The majority of the players who will compete in one of the handful of World Series events this year have a life, Ringel said. Even better, they have personality.
"These guys, it's totally antithetical to 'the lazy gamer,'" Ringel said. "They're highly regimented, highly disciplined. They're into physical conditioning. They're normal people."
Now in its second year, the World Series offers gamers the chance to compete in a handful of popular titles — including "Guitar Hero II," "World of Warcraft" and "Quake 3" — with the winners taking home thousands of dollars in prize money. The series latest event starts July 5 in Dallas.
Yet Ringel's ultimate goal isn't just to bring the best gamers in the world together. He's trying to make the World Series into a TV-ready venture in an effort to give the gaming world some crossover appeal.

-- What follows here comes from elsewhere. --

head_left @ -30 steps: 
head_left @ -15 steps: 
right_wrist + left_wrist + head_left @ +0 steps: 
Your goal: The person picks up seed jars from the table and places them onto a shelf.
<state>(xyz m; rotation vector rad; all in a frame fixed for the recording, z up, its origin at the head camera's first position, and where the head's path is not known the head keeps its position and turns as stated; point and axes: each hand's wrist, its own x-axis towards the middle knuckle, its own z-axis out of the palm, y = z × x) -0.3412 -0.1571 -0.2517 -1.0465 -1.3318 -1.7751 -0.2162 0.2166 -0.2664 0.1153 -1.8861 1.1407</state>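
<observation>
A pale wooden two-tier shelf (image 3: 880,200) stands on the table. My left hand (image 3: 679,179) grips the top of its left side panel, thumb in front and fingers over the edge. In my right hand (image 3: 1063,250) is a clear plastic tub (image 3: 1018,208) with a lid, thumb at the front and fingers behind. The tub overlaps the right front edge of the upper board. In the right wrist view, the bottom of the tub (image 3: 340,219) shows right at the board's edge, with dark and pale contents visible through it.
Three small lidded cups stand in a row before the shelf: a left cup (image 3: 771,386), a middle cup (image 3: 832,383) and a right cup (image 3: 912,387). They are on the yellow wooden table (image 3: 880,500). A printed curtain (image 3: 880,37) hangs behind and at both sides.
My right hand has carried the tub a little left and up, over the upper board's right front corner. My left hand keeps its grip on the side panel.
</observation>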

To that end, he's created a system in which the top players in a given game are seeded and accumulate points based on their performance. Part of the prize money for the winners goes toward a travel voucher designed to help them attend the next event. The top point winners at the end of the year will travel to Dreamhack, Sweden, for the finals.
Ringel thinks by having the same faces pop up in different places he can present story lines as part of the TV package the World Series has with CBS. The World Series will make four appearances on the network this summer.
"You want to get the viewer involved," he said. "It helps if they can identify the top players."
Ringel said similar strategy in Asia has made the top players there "rock stars."